• **PROBLEM STATEMENT**:
The response should consist solely of the lines running from the line with "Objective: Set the" to the end of the data, retyped exactly.

• **EXTRACTED ENTRIES**:
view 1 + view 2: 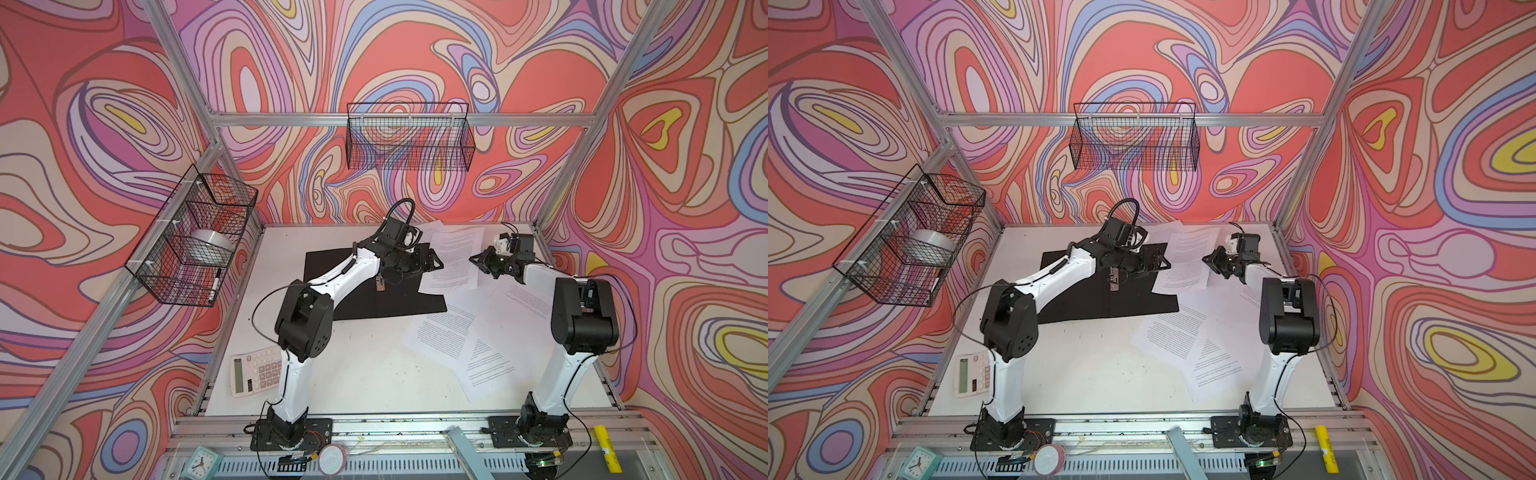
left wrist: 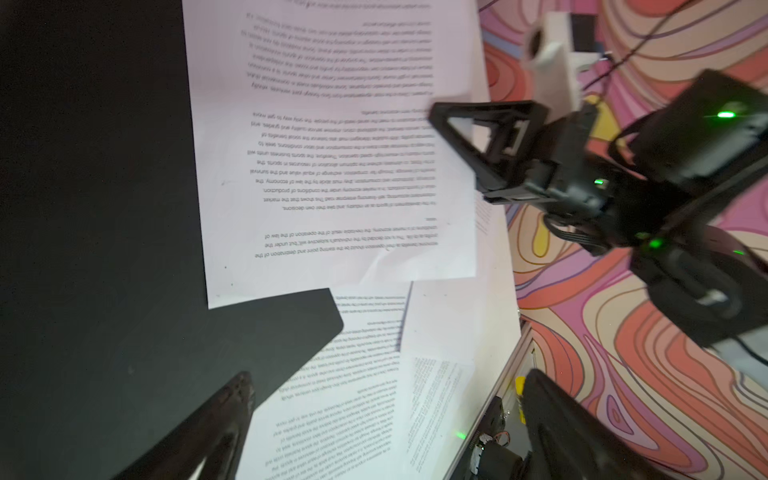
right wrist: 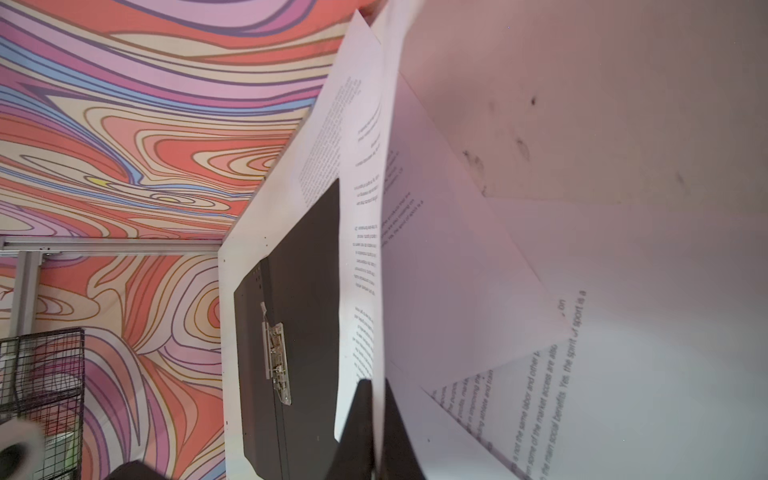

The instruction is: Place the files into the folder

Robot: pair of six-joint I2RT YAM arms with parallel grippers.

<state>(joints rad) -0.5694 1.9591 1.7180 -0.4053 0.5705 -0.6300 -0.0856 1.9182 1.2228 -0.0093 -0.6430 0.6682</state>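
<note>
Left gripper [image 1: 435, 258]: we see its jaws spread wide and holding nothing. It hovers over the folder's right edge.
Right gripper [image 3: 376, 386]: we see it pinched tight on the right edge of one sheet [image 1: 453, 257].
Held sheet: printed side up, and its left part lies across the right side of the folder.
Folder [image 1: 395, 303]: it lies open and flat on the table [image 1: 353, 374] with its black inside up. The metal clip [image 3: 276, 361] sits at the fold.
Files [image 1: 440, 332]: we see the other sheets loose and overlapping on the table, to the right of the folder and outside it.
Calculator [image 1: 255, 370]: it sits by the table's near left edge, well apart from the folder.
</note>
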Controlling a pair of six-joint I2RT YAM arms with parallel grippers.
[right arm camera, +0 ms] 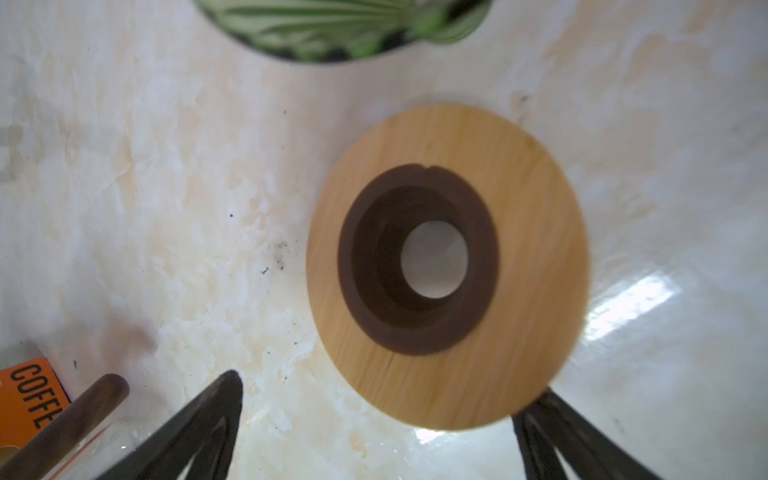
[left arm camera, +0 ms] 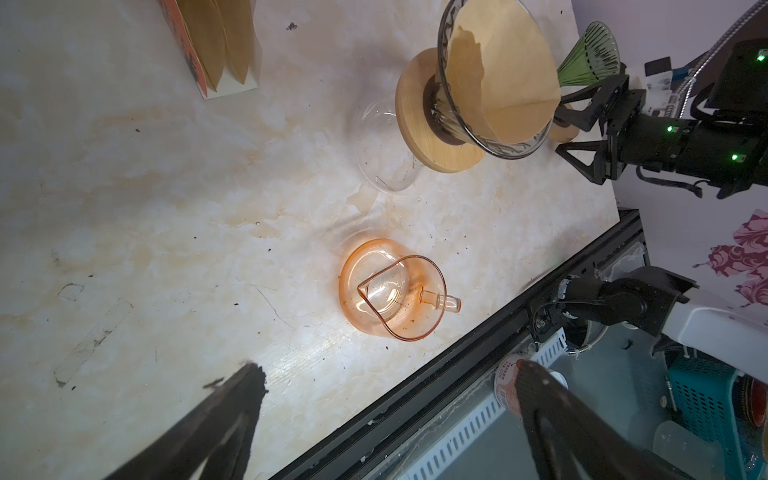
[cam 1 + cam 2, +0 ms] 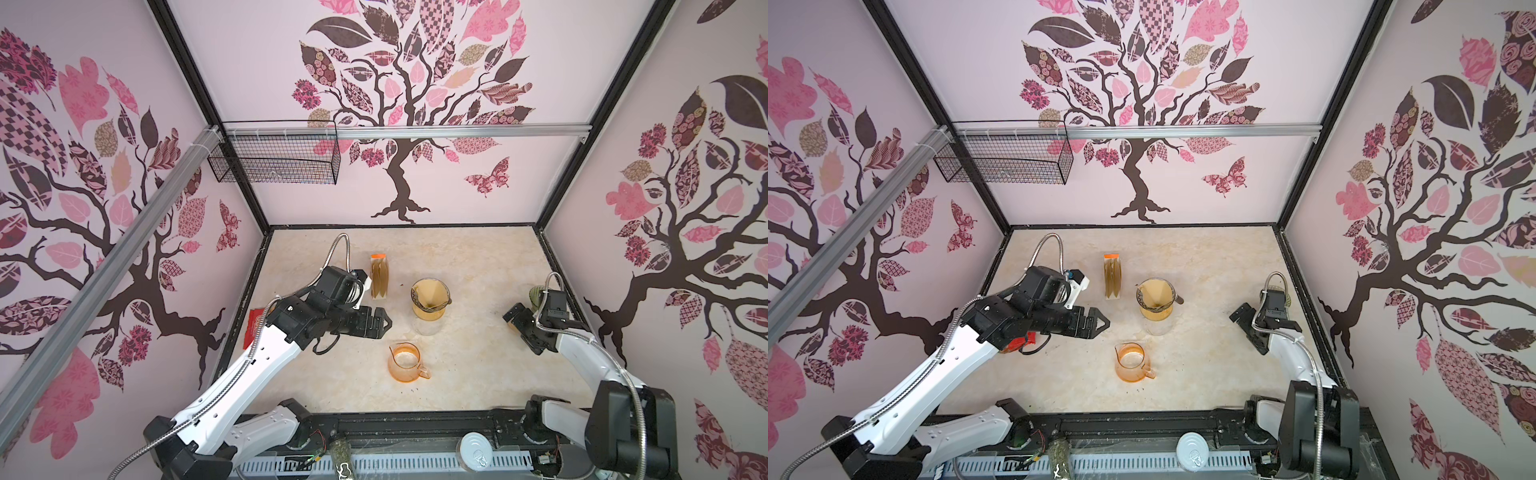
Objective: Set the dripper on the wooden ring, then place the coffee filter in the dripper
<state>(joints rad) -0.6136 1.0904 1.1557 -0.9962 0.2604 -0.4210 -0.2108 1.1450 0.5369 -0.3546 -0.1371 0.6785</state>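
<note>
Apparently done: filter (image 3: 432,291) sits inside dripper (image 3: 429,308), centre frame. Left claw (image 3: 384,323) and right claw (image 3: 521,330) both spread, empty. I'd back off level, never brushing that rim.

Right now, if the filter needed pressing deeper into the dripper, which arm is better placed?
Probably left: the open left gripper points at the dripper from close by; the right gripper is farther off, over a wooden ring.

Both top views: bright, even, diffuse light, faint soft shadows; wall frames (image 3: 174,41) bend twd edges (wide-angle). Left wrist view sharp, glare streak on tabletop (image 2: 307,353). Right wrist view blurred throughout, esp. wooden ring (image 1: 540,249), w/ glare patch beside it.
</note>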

• **RESPONSE AREA**:
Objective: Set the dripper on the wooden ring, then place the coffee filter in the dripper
<state>(joints rad) -0.6136 1.0904 1.1557 -0.9962 0.2604 -0.4210 -0.2108 1.1450 0.5369 -0.3546 -0.1371 0.6785</state>
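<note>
Apparently done: filter (image 3: 432,291) sits inside dripper (image 3: 429,308), centre frame. Left claw (image 3: 384,323) and right claw (image 3: 521,330) both spread, empty. I'd back off level, never brushing that rim.

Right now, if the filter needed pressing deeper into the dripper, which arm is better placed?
Probably left: the open left gripper points at the dripper from close by; the right gripper is farther off, over a wooden ring.

Both top views: bright, even, diffuse light, faint soft shadows; wall frames (image 3: 174,41) bend twd edges (wide-angle). Left wrist view sharp, glare streak on tabletop (image 2: 307,353). Right wrist view blurred throughout, esp. wooden ring (image 1: 540,249), w/ glare patch beside it.
</note>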

An answer has been given, and the exercise is complete.